All lines holding the word "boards" should be located in the records and copied.

━━━━━ SOURCE INFORMATION ━━━━━

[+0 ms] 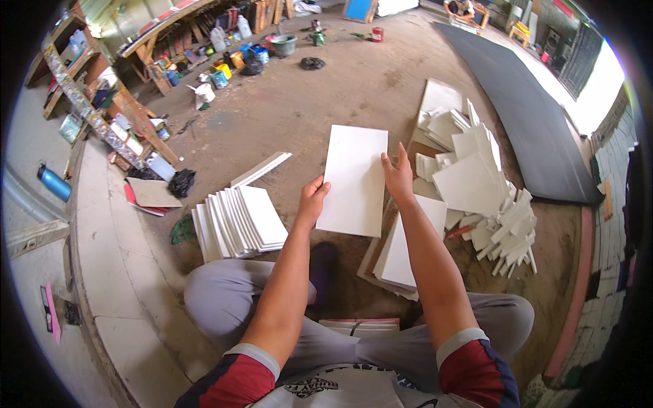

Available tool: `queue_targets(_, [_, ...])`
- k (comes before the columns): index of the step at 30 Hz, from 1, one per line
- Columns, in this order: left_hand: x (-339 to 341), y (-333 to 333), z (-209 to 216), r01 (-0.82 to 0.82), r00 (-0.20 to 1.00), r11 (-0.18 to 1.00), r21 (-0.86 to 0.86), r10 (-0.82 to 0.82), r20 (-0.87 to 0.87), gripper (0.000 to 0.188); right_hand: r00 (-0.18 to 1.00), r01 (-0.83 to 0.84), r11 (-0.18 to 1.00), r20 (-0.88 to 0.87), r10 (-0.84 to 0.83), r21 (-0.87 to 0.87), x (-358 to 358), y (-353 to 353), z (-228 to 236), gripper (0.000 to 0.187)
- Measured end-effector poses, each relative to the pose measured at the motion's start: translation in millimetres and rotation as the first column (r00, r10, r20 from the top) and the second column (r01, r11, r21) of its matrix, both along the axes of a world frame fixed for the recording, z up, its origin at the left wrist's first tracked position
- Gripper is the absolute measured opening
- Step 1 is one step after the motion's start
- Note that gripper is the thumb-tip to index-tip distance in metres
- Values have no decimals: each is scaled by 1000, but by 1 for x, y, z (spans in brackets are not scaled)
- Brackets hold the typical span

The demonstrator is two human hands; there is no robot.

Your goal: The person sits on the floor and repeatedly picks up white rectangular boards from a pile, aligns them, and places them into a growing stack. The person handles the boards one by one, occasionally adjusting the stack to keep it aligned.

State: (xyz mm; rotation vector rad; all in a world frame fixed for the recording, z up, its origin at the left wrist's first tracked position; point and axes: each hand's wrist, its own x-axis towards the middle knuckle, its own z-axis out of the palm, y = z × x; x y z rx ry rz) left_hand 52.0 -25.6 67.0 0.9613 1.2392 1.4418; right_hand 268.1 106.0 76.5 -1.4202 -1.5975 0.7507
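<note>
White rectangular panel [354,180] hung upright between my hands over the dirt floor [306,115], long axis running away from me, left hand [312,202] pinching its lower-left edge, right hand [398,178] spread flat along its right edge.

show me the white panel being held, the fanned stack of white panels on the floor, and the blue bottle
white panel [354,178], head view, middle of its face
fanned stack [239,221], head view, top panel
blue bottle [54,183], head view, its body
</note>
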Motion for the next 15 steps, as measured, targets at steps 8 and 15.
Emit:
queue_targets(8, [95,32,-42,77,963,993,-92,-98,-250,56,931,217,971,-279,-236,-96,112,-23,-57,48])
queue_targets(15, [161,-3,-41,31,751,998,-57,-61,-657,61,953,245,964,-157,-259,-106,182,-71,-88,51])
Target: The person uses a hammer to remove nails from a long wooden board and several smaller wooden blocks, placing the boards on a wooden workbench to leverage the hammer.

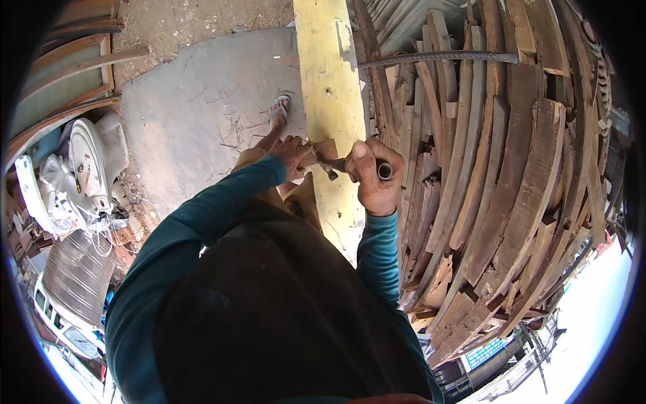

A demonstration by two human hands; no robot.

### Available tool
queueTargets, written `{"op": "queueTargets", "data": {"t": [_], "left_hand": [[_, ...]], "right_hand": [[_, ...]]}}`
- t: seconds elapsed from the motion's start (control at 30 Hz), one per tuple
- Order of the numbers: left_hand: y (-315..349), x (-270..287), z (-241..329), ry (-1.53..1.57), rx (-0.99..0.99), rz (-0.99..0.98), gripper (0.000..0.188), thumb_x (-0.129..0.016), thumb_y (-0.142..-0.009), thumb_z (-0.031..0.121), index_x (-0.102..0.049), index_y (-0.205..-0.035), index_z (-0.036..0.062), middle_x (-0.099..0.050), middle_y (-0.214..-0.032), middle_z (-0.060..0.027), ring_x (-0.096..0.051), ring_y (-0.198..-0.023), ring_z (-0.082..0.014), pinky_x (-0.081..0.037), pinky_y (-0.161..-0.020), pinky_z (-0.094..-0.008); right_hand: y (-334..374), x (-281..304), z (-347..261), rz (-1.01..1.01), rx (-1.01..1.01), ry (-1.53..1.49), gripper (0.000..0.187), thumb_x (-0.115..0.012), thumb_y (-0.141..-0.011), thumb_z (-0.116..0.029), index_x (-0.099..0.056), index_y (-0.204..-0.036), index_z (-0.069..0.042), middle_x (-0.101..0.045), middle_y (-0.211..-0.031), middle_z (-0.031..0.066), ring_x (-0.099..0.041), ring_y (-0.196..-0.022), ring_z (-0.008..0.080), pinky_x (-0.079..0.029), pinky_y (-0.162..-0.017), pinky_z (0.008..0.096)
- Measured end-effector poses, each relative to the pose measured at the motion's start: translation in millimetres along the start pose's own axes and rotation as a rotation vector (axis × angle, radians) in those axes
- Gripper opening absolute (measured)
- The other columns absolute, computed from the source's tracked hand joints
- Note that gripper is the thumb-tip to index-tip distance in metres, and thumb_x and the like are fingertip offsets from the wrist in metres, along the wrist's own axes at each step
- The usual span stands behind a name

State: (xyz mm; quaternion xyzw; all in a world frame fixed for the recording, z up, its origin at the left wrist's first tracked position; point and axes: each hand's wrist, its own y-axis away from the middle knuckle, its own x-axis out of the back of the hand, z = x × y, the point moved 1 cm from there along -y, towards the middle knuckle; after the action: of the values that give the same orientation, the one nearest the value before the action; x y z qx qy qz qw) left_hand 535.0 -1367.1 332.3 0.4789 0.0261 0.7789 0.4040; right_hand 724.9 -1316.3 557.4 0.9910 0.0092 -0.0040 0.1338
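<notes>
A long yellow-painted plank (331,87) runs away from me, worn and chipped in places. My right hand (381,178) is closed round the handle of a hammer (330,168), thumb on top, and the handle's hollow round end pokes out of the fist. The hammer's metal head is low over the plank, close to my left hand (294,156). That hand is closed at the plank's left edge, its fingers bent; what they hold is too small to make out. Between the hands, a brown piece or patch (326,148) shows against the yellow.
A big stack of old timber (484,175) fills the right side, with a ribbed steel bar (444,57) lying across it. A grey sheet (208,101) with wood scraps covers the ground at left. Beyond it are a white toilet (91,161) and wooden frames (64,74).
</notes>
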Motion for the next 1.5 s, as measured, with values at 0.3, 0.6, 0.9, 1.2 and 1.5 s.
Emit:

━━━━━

§ YOUR SOLUTION
Your goal: The person sits on the floor and repeatedly picks up white rectangular boards from a pile, aligns them, and places them into a growing stack. The person handles the boards one by one, occasionally adjusting the stack to keep it aligned.
Target: The person uses a hammer to remove nails from a long wooden board and several smaller wooden blocks, placing the boards on a wooden workbench to leverage the hammer.

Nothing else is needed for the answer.